[Opening SUPPLIED ENTRIES section]
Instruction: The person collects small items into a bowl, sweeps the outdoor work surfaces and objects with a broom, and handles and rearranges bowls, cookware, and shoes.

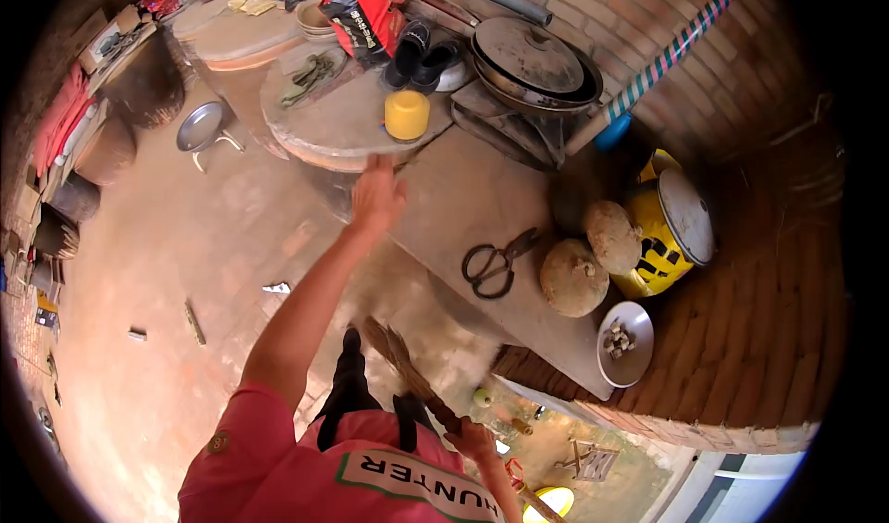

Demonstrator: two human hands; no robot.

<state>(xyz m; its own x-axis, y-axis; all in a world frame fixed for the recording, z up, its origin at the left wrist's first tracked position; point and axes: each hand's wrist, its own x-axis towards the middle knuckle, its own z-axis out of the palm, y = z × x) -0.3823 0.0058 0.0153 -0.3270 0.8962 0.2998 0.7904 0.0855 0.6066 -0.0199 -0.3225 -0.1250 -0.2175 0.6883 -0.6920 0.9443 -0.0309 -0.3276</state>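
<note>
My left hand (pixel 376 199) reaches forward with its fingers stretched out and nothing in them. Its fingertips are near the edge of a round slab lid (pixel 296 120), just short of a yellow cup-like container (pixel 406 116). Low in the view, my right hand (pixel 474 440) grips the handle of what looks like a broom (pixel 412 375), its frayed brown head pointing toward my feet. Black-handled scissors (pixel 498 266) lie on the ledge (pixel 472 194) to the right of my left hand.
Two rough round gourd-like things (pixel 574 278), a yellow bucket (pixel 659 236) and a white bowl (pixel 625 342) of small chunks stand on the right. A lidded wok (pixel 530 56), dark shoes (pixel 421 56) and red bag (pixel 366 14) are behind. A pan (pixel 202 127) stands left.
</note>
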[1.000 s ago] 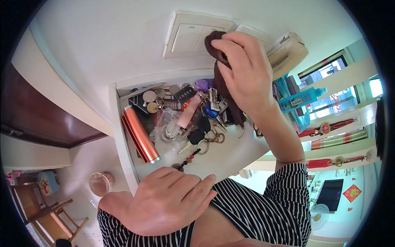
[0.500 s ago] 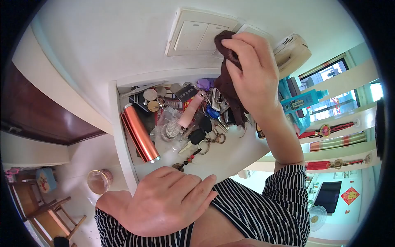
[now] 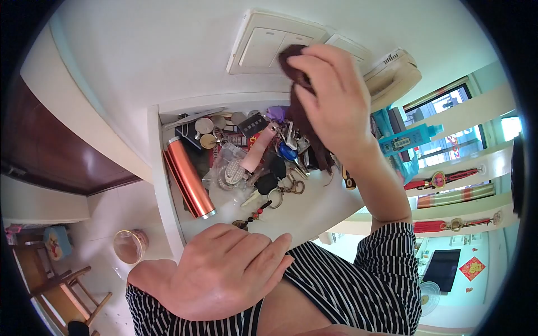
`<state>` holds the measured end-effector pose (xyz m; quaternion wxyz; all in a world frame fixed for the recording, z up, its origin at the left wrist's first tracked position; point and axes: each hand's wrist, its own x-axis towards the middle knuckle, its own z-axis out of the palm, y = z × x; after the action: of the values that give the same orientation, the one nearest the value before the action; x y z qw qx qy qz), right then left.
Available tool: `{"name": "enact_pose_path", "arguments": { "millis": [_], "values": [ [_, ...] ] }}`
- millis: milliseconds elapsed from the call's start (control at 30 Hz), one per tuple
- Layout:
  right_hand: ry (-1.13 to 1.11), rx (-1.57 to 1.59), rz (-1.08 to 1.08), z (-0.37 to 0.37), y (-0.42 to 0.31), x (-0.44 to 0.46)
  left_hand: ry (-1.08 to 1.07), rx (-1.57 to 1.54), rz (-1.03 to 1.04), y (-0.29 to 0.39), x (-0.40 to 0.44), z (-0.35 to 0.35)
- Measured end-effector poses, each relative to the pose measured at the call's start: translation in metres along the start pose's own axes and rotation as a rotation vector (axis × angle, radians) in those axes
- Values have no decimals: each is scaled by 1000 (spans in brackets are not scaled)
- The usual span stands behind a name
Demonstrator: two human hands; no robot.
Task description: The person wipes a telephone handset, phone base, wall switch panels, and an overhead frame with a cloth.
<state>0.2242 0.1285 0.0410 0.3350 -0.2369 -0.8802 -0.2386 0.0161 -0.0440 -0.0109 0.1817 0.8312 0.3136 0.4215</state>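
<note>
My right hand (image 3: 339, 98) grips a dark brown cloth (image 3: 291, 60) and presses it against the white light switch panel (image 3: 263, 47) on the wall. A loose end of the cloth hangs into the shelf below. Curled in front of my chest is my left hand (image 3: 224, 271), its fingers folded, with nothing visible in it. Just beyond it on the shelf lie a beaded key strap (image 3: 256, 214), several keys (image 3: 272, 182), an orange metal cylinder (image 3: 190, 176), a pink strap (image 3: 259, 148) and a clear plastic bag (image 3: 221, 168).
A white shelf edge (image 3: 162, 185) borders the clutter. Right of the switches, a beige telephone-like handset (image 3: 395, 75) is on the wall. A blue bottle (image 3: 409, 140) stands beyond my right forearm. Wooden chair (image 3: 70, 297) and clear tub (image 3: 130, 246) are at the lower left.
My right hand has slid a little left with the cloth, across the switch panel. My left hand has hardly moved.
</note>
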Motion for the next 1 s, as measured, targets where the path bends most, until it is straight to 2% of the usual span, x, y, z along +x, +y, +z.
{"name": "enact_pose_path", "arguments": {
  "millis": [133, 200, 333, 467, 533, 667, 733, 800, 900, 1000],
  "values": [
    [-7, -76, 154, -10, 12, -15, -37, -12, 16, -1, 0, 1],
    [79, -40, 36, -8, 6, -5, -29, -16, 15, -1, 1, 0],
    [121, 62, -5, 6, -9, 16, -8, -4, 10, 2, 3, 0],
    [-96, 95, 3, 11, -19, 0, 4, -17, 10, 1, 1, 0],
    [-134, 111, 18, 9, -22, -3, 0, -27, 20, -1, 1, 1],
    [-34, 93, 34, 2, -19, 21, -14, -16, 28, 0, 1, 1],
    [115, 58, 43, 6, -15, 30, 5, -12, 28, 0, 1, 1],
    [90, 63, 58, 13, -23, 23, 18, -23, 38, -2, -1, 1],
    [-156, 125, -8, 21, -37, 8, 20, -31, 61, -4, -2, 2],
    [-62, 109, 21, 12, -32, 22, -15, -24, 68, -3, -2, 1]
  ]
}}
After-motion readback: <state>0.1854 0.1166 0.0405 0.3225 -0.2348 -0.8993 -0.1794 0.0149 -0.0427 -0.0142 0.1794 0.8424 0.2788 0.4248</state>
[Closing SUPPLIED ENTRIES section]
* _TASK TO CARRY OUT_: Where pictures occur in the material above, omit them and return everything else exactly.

* _REPLY TO THE TASK_:
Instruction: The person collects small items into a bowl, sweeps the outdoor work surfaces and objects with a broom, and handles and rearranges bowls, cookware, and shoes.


Demonstrator: two human hands; no robot.

<state>(xyz m; its own x-axis, y-axis; all in a world frame fixed for the recording, z up, its origin at the left wrist's first tracked position; point and axes: each hand's wrist, its own x-axis towards the middle knuckle, its own z-axis out of the palm, y = z × x) -0.3823 0.0058 0.0153 -0.3270 0.8962 0.2998 0.7904 0.0855 0.6066 -0.0199 -0.3225 -0.1250 -0.2175 0.6883 -0.6920 0.9443 -0.0309 -0.3276</state>
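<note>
My left hand (pixel 376 199) reaches forward with its fingers stretched out and nothing in them. Its fingertips are near the edge of a round slab lid (pixel 296 120), just short of a yellow cup-like container (pixel 406 116). Low in the view, my right hand (pixel 474 440) grips the handle of what looks like a broom (pixel 412 375), its frayed brown head pointing toward my feet. Black-handled scissors (pixel 498 266) lie on the ledge (pixel 472 194) to the right of my left hand.
Two rough round gourd-like things (pixel 574 278), a yellow bucket (pixel 659 236) and a white bowl (pixel 625 342) of small chunks stand on the right. A lidded wok (pixel 530 56), dark shoes (pixel 421 56) and red bag (pixel 366 14) are behind. A pan (pixel 202 127) stands left.
</note>
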[1.000 s ago] 
[0.500 s ago] 
[now] 
`<state>` holds the measured end-effector pose (xyz m; quaternion wxyz; all in a world frame fixed for the recording, z up, its origin at the left wrist's first tracked position; point and axes: each hand's wrist, its own x-axis towards the middle knuckle, its own z-axis out of the palm, y = z × x; after the action: of the values that give the same orientation, the one nearest the value before the action; x y z qw qx qy qz), right then left.
Available tool: `{"name": "enact_pose_path", "arguments": { "millis": [_], "values": [ [_, ...] ] }}`
- millis: milliseconds elapsed from the call's start (control at 30 Hz), one per tuple
- Layout:
  right_hand: ry (-1.13 to 1.11), rx (-1.57 to 1.59), rz (-1.08 to 1.08), z (-0.37 to 0.37), y (-0.42 to 0.31), x (-0.44 to 0.46)
  left_hand: ry (-1.08 to 1.07), rx (-1.57 to 1.54), rz (-1.03 to 1.04), y (-0.29 to 0.39), x (-0.40 to 0.44), z (-0.35 to 0.35)
- Measured end-effector poses, each relative to the pose measured at the call's start: translation in metres along the start pose's own axes and rotation as a rotation vector (axis × angle, radians) in those axes
- Values have no decimals: each is scaled by 1000 (spans in brackets are not scaled)
- The usual span stands behind a name
Demonstrator: two human hands; no robot.
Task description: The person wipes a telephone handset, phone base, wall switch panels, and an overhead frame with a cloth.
<state>0.2242 0.1285 0.0410 0.3350 -0.2369 -0.8802 -0.2386 0.0161 -0.0440 -0.0109 0.1817 0.8312 0.3136 0.4215</state>
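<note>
My right hand (image 3: 339, 98) grips a dark brown cloth (image 3: 291, 60) and presses it against the white light switch panel (image 3: 263, 47) on the wall. A loose end of the cloth hangs into the shelf below. Curled in front of my chest is my left hand (image 3: 224, 271), its fingers folded, with nothing visible in it. Just beyond it on the shelf lie a beaded key strap (image 3: 256, 214), several keys (image 3: 272, 182), an orange metal cylinder (image 3: 190, 176), a pink strap (image 3: 259, 148) and a clear plastic bag (image 3: 221, 168).
A white shelf edge (image 3: 162, 185) borders the clutter. Right of the switches, a beige telephone-like handset (image 3: 395, 75) is on the wall. A blue bottle (image 3: 409, 140) stands beyond my right forearm. Wooden chair (image 3: 70, 297) and clear tub (image 3: 130, 246) are at the lower left.
My right hand has slid a little left with the cloth, across the switch panel. My left hand has hardly moved.
</note>
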Motion for the next 1 s, as measured, targets where the path bends most, until it is straight to 2% of the usual span, x, y, z along +x, +y, +z.
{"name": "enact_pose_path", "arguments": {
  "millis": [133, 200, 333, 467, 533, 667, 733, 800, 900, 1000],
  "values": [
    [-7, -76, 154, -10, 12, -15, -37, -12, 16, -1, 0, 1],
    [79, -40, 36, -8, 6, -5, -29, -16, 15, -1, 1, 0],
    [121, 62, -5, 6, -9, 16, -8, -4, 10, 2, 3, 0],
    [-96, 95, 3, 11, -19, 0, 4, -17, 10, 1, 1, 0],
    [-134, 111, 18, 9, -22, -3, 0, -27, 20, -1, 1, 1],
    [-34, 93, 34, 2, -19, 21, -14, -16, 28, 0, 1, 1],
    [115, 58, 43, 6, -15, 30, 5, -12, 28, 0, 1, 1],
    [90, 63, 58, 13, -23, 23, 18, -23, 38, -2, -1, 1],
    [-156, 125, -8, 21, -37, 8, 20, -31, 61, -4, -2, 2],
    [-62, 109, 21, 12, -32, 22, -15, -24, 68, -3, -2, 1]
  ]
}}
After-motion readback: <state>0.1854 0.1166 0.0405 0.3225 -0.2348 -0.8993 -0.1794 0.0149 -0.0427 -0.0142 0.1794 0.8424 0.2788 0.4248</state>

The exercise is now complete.